What customers want
For most businesses, selling internationally should not just be about changing the website you have for the Irish market. Research by Nominet in the UK indicates that consumers are more likely to buy from websites that have:
- Local domain names
- Local telephone number and contact information
- Pricing in local currency
- Local payment methods
- Local testimonials
Research by Eurobarometer shows that consumers in the EU are four times more likely to buy if a website is in their native language and are more likely to respond more strongly to websites that address their specific tastes and habits. Research among B2B buyers show similar preferences.
Depending on your product or service category, it may be beneficial to develop a specific website or subdirectory of your existing website for these overseas customers. You will also need to pay particular attention to the site’s content and what’s called localisation. While a multi-lingual presence can be relatively inexpensive and straightforward to set up, it can be expensive to maintain in the medium to long term.
Having a multi-lingual web presence can mean offering every aspect of the customer experience in different languages, from ordering to fulfilment and delivery in the customers’ language. This multiplies the complexity of your business operations for every language that you add.
You need to consider the impact on your business of meeting the promise you are making to each new market, as well as the impact of failing to keep your promise. Who will answer that customer email or telephone call if it is in a language none of your staff speak or understand?
Using online marketplaces like Amazon, eBay and Etsy can reduce all this complexity for some B2C businesses, particularly if you outsource fulfilment. However, it is much harder to learn about your customers if someone else is managing the customer contact and it eats into your profit margin.
Localisation is the process of adapting your product or content on your website (or printed marketing materials) to a specific market or culture. Translation of the content is one of several steps involved in localising content. Localisation can also include:
- Developing unique content for a specific market. For example, this can be through product catalogues, graphics, testimonials, terms and conditions, shipping and fulfillment information, and payment gateways
- Adapting existing layout, design and functionality of websites and other online channels (such as social media accounts) to suit the tastes and consumer habits of other markets
- Converting to local currency, units of measure, address and telephone formats
- Compliance with local regulations and legal requirements
B2B v. B2C content
The content on B2B websites tends to be very industry-specific and can contain a lot of specialised terminology and jargon. You need to make sure to use the industry standard terminology in each market otherwise your website may not rank on local search engines, nor will it be credible to your target customers.
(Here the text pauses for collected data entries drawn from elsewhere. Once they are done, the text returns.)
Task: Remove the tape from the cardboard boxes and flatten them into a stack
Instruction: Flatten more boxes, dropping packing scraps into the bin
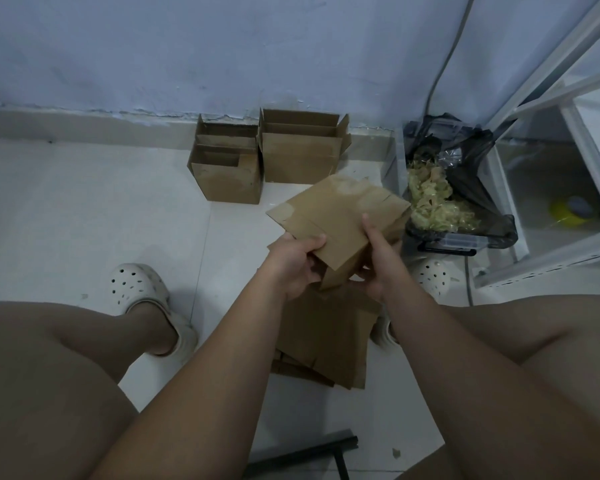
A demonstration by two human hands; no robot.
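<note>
The flat cardboard box (336,220) is up in the air, held in front of the person's knees. It is folded flat and tilted, with its far end pointing toward the wall. The left hand (293,263) holds its near left edge. The thumb lies on top and the fingers are curled under, so this grip pinches the cardboard. The right hand (378,258) holds the near right edge the same way, thumb on top and fingers below, so this grip pinches it too.

Right under the hands a stack of flat boxes (326,337) lies on the floor (84,209), between the person's feet. The held box is above it and does not touch it.

Farther off, a small open box (226,181) and a big open box (300,161) stand side by side, touching, against the blue wall (187,46). Their flaps are up.

To the right of the held box a black bag (478,202) sits open, with crumpled tape (430,199) inside. Beside it stands a white rack (548,98), and a yellow thing (568,211) lies low in it, too blurry to name. A grey cable (444,64) runs down the wall behind the bag.

The person wears white clogs, the left clog (142,292) out wide and the right clog (430,275) near the bag.
</note>
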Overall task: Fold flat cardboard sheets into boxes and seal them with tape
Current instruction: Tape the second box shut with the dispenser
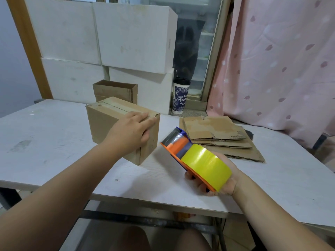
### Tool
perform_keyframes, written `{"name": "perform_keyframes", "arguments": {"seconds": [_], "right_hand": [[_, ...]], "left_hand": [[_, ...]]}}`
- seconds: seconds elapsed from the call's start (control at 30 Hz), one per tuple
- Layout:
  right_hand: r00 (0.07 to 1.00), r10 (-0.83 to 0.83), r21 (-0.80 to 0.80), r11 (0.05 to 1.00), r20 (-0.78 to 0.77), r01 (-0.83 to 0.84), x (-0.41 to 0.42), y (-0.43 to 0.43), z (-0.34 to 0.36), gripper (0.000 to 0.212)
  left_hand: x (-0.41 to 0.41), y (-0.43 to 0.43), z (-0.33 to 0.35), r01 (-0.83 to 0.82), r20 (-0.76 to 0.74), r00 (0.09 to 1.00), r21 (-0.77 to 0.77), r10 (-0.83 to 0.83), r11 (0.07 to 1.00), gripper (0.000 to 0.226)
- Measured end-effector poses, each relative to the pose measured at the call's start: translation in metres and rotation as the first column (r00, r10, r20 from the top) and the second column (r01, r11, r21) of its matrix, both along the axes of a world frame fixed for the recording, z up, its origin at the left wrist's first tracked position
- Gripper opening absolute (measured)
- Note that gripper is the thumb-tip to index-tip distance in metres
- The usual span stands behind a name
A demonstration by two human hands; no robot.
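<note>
From the head camera, the left hand [133, 132] presses the sealed box [107, 127] standing mid-table [50, 145], fingers flat on its taped top edge and thumb down the side. The right hand [220, 181] grips the orange tape dispenser [178, 146] with its yellow roll, off the table, just right of the box. Flat cardboard sheets [226, 140] lie stacked beyond it.
</note>
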State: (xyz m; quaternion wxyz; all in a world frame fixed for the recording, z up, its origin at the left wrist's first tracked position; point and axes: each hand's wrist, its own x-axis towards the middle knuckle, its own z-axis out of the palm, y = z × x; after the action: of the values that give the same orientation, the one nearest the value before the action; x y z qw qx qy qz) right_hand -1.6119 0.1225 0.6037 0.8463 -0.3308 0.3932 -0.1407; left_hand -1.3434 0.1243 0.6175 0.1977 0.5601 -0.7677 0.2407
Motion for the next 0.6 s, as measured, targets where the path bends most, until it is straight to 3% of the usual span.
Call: {"name": "perform_keyframes", "arguments": {"seconds": [0.23, 0.37, 0.47, 0.53, 0.6], "right_hand": [[0.999, -0.022, -0.091, 0.996, 0.032, 0.024, -0.003, -0.003, 0.019, 0.051], [0.997, -0.063, -0.152, 0.986, 0.039, 0.068, -0.004, -0.003, 0.034, 0.057], [0.993, -0.116, -0.21, 0.97, 0.034, 0.12, -0.003, -0.001, 0.047, 0.059], [0.986, -0.162, -0.241, 0.956, 0.044, 0.168, 0.0, -0.001, 0.055, 0.053], [0.974, -0.212, -0.278, 0.934, 0.077, 0.225, 0.004, -0.004, 0.062, 0.047]], "left_hand": [[-0.002, 0.009, 0.007, 0.005, 0.065, 0.998, 0.037, -0.007, 0.999, 0.043], [0.002, 0.015, 0.008, 0.094, -0.253, 0.966, 0.189, -0.044, 0.978, 0.042], [0.001, 0.023, 0.015, 0.247, -0.516, 0.852, 0.25, -0.087, 0.936, 0.038], [-0.001, 0.028, 0.02, 0.333, -0.594, 0.797, 0.277, -0.112, 0.901, 0.044], [-0.004, 0.03, 0.026, 0.307, -0.543, 0.835, 0.33, -0.087, 0.893, 0.054]]}}
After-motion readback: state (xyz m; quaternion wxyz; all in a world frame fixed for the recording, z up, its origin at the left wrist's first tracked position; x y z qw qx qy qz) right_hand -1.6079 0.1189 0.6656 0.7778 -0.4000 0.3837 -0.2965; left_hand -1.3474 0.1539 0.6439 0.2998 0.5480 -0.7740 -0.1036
A great way of doing this is to compile a list or glossary of all the key industry terms used in your content, and have the translated terms reviewed by an industry specialist in that target market. The glossary can then be used to translate your site content and to optimise your content for search engines.
Lengthy, highly detailed content with good provenance is usual on B2B sites. B2B users are logical and rational, and want to be educated and provided with expertise as efficiently as possible in their own language. B2B sites can be expensive to translate, as they may contain a lot of technical terms and diagrams. Translators of technical content may also charge more for work on a B2B site.
On the other hand, B2C websites should avoid jargon, buzzwords and slang. Make sure that the English language version of your website is written clearly, and where possible uses terms that are commonly understood by English speakers in other countries. This will make the website easier to use by people who do not have English as a first language, and make it easier to translate when the time comes.
B2C customers respond to emotional triggers and want to be reassured that they can trust the seller and the product they are buying. They are less interested in forming a close relationship with your business. The greater the emotional investment made by the customer in a purchase, the greater the need to localise the website content to meet the local customers’ tastes.
An important goal of B2B websites is to build close relationships with buyers. Buyers at international trade shows are very focused on who they want to meet. It is important that your website offers information that is relevant to this target audience and motivates them to make contact.